• _Recorded information_:
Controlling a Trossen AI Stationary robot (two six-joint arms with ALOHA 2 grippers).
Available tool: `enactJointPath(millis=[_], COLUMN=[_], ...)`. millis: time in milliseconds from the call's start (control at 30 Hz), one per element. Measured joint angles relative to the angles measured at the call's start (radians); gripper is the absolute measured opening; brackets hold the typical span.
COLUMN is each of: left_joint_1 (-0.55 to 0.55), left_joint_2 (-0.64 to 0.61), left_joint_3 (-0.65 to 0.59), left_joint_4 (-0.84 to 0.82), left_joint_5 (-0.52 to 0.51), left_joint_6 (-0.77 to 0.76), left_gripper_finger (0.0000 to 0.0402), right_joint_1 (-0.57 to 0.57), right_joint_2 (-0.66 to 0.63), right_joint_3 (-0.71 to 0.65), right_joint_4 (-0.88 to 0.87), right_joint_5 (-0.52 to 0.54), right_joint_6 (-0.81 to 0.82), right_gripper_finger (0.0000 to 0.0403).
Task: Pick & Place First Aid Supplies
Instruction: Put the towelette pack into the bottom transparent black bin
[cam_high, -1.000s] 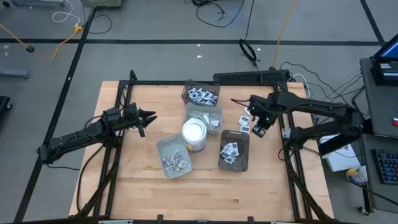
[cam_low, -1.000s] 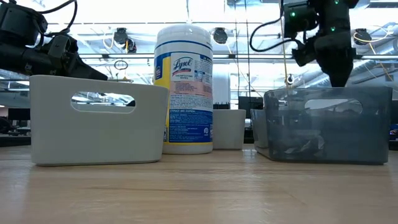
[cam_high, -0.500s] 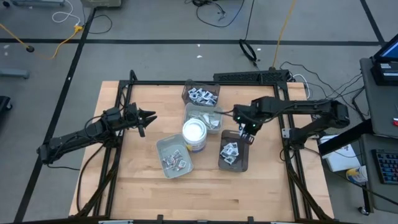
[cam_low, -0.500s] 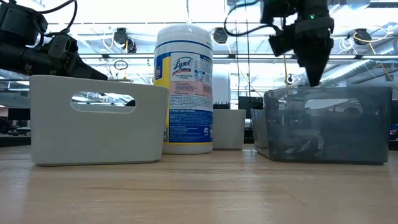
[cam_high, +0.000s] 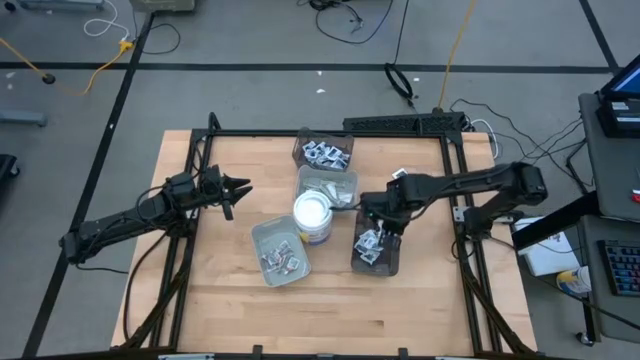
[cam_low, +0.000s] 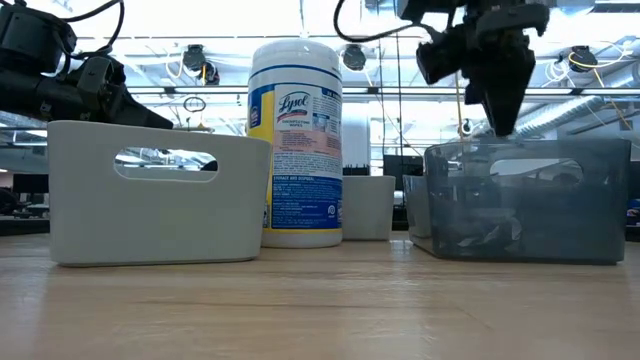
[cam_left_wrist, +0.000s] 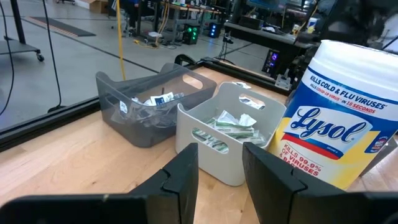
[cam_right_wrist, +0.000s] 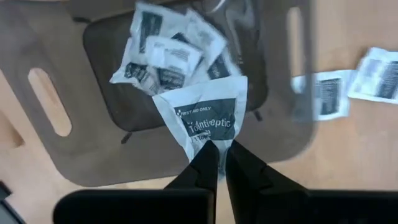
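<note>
Right gripper (cam_right_wrist: 217, 163) is pinched shut on 1 antiseptic towelette packet (cam_right_wrist: 208, 121), hanging right over the dark translucent tray (cam_high: 376, 245) that already holds similar packets. So it's the drop step; next it just needs to open up. Left gripper (cam_left_wrist: 221, 171) idles half open beside the Lysol tub (cam_left_wrist: 339, 121).

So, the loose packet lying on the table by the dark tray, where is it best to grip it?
The loose packet lies flat on the wood beside the dark tray. Probably come straight down and pinch one free edge, away from the tray wall.
</note>
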Motion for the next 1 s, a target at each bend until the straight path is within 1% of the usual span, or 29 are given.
enactJointPath(millis=[200, 300, 400, 500, 567, 667, 867, 1000], left_joint_1=[0.0, 0.0, 0.0, 0.0, 0.0, 0.0, 0.0, 0.0], left_joint_2=[0.0, 0.0, 0.0, 0.0, 0.0, 0.0, 0.0, 0.0], left_joint_3=[0.0, 0.0, 0.0, 0.0, 0.0, 0.0, 0.0, 0.0], left_joint_4=[0.0, 0.0, 0.0, 0.0, 0.0, 0.0, 0.0, 0.0], left_joint_5=[0.0, 0.0, 0.0, 0.0, 0.0, 0.0, 0.0, 0.0], left_joint_6=[0.0, 0.0, 0.0, 0.0, 0.0, 0.0, 0.0, 0.0], left_gripper_finger=[0.0129, 0.0129, 0.0129, 0.0129, 0.0129, 0.0129, 0.0129, 0.0129], right_joint_1=[0.046, 0.066, 0.082, 0.084, 0.084, 0.079, 0.067, 0.045], right_joint_2=[0.034, 0.039, 0.054, 0.048, 0.05, 0.049, 0.046, 0.026], right_joint_3=[-0.072, -0.118, -0.149, -0.16, -0.165, -0.166, -0.166, -0.154], right_joint_4=[0.09, 0.15, 0.164, 0.174, 0.187, 0.201, 0.218, 0.206], right_joint_5=[0.006, 0.052, 0.105, 0.111, 0.111, 0.106, 0.072, 0.053], right_joint_6=[-0.015, -0.018, -0.025, -0.034, -0.04, -0.036, -0.047, -0.047], right_gripper_finger=[0.0009, 0.0009, 0.0009, 0.0012, 0.0022, 0.006, 0.0165, 0.0211])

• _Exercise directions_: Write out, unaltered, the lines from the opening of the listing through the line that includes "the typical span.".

• _Worked solution_:
Controlling a Trossen AI Stationary robot (two six-joint arms with ALOHA 2 grippers).
Available tool: `enactJointPath(millis=[_], COLUMN=[_], ...)`. millis: time in milliseconds from the call's start (control at 30 Hz), one per element. Measured joint angles relative to the angles measured at the call's start (radians); gripper is the absolute measured opening; brackets hold the typical span.

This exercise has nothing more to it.